WRT the fuse on the DC-DC, Everything that taps off the high voltage should get its own fuse IMHO. You could tap off after, but that doesn't protect the wiring between the DC-DC and the High current fuse. I'd get a A150QS at the correct current for your DC-DC. That way the wires are protected. You can put this before or after the main fuse, but I'd definitely fuse the DC-DC.


----------



## evmetro (Apr 9, 2012)

This is a fantastic guide for the DIY level EV builder. I have navigated through fuse specification charts and felt overwhelmed...


----------



## Caps18 (Jun 8, 2008)

https://www.pecj.co.jp/en/fuse/ev/ev.html

This is the fuse that came with the Nissan Leaf battery disconnect. It is the 225A one. Looking at the current vs time chart, it looks like it can handle 450A without ever blowing, at 500A it takes 30 seconds, and at 650A it would take 8 seconds. If there is a short and the amperage gets to 2000A it would blow in 0.2 seconds. Did I read that right? Do those values sound like they would protect the wires, controller, and contactor?

Even though the 600A one would fit barely, I looked at the spec sheet and found that it didn't work the way I had thought. I had thought that at 601A it would have tripped. The 600A one could get 900A through it for 1000 seconds before it ever tripped. It might only blow in an extreme short situation, but everything else would be fried too if I am understanding the charts correctly.

Now...why didn't HPEVS, Nissan, or EVTV (or any other parts vendor) give me the right fuse or provide these spec sheets? Well I can't say that entirely. Most of the time people would use the fuse to go in the middle of the battery pack, so what I am doing might not be typical, but it still should be better explained...

Pictures and video of the build will be coming.
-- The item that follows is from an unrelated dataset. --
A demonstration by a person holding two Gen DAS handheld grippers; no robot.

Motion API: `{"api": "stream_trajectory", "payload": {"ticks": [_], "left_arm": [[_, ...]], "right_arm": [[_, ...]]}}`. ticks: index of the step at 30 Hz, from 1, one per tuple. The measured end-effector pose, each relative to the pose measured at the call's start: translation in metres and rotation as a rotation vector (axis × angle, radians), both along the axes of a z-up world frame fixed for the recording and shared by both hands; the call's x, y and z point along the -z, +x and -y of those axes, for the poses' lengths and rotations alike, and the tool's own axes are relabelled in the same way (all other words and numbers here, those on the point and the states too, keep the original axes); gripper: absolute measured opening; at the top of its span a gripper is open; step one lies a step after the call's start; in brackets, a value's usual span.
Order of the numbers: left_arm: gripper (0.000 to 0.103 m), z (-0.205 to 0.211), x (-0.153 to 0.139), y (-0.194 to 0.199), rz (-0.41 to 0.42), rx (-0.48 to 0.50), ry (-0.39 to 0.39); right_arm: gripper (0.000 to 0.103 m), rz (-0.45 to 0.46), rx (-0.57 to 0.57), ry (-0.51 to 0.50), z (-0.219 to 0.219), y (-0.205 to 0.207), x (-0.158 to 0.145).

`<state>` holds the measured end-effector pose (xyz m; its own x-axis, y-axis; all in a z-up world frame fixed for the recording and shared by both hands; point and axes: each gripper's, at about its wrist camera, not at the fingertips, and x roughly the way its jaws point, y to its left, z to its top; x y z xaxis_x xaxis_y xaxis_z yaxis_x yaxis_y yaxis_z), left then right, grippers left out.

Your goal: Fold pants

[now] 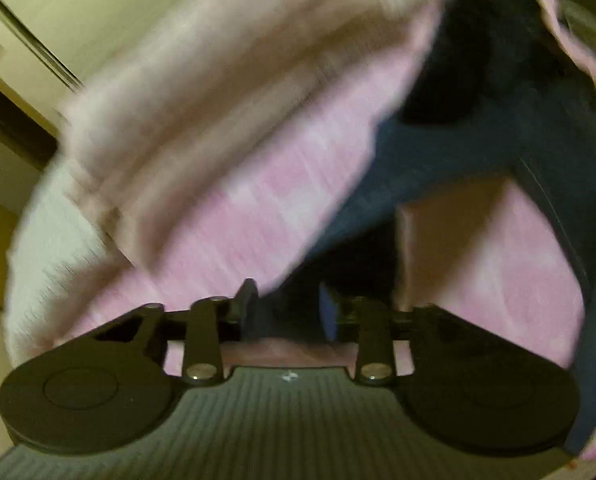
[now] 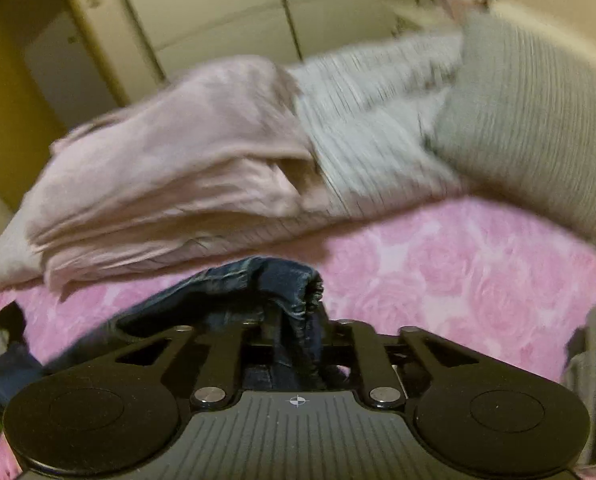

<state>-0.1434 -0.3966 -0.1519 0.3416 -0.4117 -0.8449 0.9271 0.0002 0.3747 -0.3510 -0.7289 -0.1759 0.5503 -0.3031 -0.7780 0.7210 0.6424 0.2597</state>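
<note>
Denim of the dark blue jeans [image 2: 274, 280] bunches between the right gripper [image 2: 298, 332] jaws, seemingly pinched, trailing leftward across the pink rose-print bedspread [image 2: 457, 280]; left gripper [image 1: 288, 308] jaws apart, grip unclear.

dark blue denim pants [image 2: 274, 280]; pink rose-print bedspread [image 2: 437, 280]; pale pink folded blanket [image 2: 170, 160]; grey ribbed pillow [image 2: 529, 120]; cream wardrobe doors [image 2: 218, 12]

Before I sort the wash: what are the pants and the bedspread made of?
The pants: dark blue denim by the look, matte, with a stitched, faded hem. The bedspread: soft woven cloth, matte, with a pink rose print; fibre can't be told.
</note>
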Motion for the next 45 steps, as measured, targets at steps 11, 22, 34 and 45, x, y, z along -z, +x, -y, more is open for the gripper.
{"api": "stream_trajectory", "payload": {"ticks": [11,22,34,45], "left_arm": [[0.068,-0.063,0.071,0.014,-0.065,-0.113,0.085],[0.047,-0.026,0.117,0.113,0.284,0.418,0.106],[0.013,-0.149,0.125,0.046,0.037,0.428,0.270],[0.036,-0.160,0.086,0.111,-0.284,-0.133,0.068]], "right_arm": [[0.048,-0.151,-0.084,0.036,-0.056,0.007,0.090],[0.056,-0.220,-0.524,-0.081,-0.234,0.127,0.142],[0.057,-0.260,-0.587,-0.037,-0.291,0.196,0.168],[0.058,-0.273,-0.675,-0.049,-0.266,0.218,0.169]]}}
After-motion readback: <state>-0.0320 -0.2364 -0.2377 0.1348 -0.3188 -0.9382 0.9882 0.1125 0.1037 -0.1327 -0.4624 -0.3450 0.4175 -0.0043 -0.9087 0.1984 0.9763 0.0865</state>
I am working on getting all the parts here and a plan devised first.


----------



## frodus (Apr 12, 2008)

It will blow at 450, but its over 100seconds. Looks like its about right actually. The likelihood of you being at 650A+ for over 8seconds is low, but not unheard of. That fuse is probably fine for what you're using it for. Its there to stop current flow and prevent sustained arcing that would lead to fire.

*And by the way:*
It's not HPEVS or anyone else's job to design your system for you and spec out every single part. Part of an EV involves disconnects, cables, batteries, BMS, FUSES, etc. which are completely up to you. None of these companies have any idea of what other devices you're using and it is not their job to integrate it for you. A fuse is tricky, because the Controller is just ONE of many loads connected to the batteries. 

EVTV gave you the pinout. Its a very simple hall effect that I figured out in 5 seconds after looking at it.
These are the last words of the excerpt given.